Jack died in November. As hard as it was to watch him keep on, it was unbelievable when we got that phone call late one night. We immediately started beating ourselves up for not visiting enough, not doing enough, you know, and rehashing all of the sad, bittersweet feelings that came along with watching his body essentially wither away while he was still alive. Rough stuff for a family to go through.


I hope a cure for Parkinson’s is forthcoming, very soon. But sadly it was not soon enough for Jack. We had him cremated, for obvious reasons -- he just didn’t look human.


The cremation process was pretty bizarre. I was told by the man at the crematorium that I must keep Jack’s ashes in the refrigerator, because they were still biological.
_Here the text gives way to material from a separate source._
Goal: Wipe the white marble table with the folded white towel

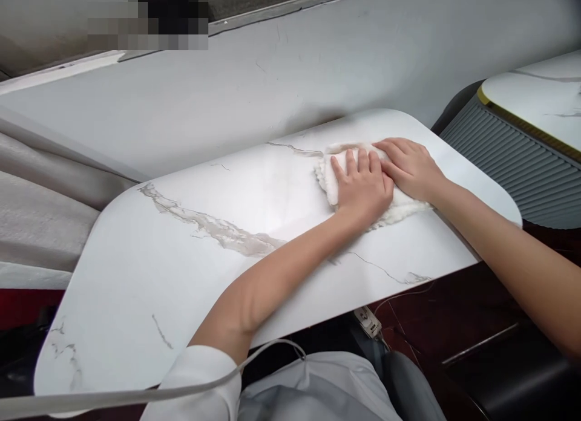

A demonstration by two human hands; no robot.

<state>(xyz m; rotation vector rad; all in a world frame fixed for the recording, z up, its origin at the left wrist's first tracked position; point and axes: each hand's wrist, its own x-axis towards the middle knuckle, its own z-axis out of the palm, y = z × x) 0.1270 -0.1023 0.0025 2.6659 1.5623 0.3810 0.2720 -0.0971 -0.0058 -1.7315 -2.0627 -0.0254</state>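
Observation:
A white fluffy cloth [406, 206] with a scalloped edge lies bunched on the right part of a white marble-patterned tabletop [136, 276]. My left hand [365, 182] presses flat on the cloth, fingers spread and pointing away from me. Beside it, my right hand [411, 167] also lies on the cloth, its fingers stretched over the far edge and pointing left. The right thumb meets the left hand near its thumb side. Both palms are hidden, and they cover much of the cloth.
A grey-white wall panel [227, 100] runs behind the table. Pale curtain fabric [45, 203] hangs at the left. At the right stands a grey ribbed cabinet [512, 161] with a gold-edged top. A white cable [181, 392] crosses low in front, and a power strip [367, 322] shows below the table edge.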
I freaked, yelling at Kevin -- you’d better ice your dad down in a cooler in the garage, because he’s not going in my refrigerator!


I was serious at the time, but now we can almost smile about that memory.


When weekend all of those bad ice storms hit, Kevin suddenly needed to have closure, (dangerous traveling conditions be damned) so here we go.


From the hotel to the church is probably an hour’s drive, but in the icy conditions, multiply the drive time by 2.5. We get halfway there, then Kevin smacks his forehead and says, oh, no! I left dad in the hotel!


Well, I almost started crying, then he starts laughing. (???) After the memorial service, after everyone stood up and shared funny-cute memories about Jack, and we were all getting ready to go to the graveside service, Kevin held out the urn and asked the girls which of the two wanted to take grandpa home for a visit first? They didn’t much care for that question.


Cremation humor, you know…

I got a sweet Christmas card from Roland. He mentioned a call from you and how much he enjoyed hearing from you. He really made over the fact that he is so proud of his sweet, smart, pretty children and grandchildren -- mentioning all of us by name.


He is really proud of a new puppy, seven weeks old. I don’t blame him, I know what it is like to have a puppy that young -- even dingos, hyenas, orangutans and scorpions are cute at that age. He is especially proud of the fact that it is part lab, part wolf (whu???)


Well, good for Dad and his little wolfkin. He also notes that Trixie loves the pup and has taken it as her son. Sounds like life in Dad’s world is good…and I’m ever grateful. And the beat goes on.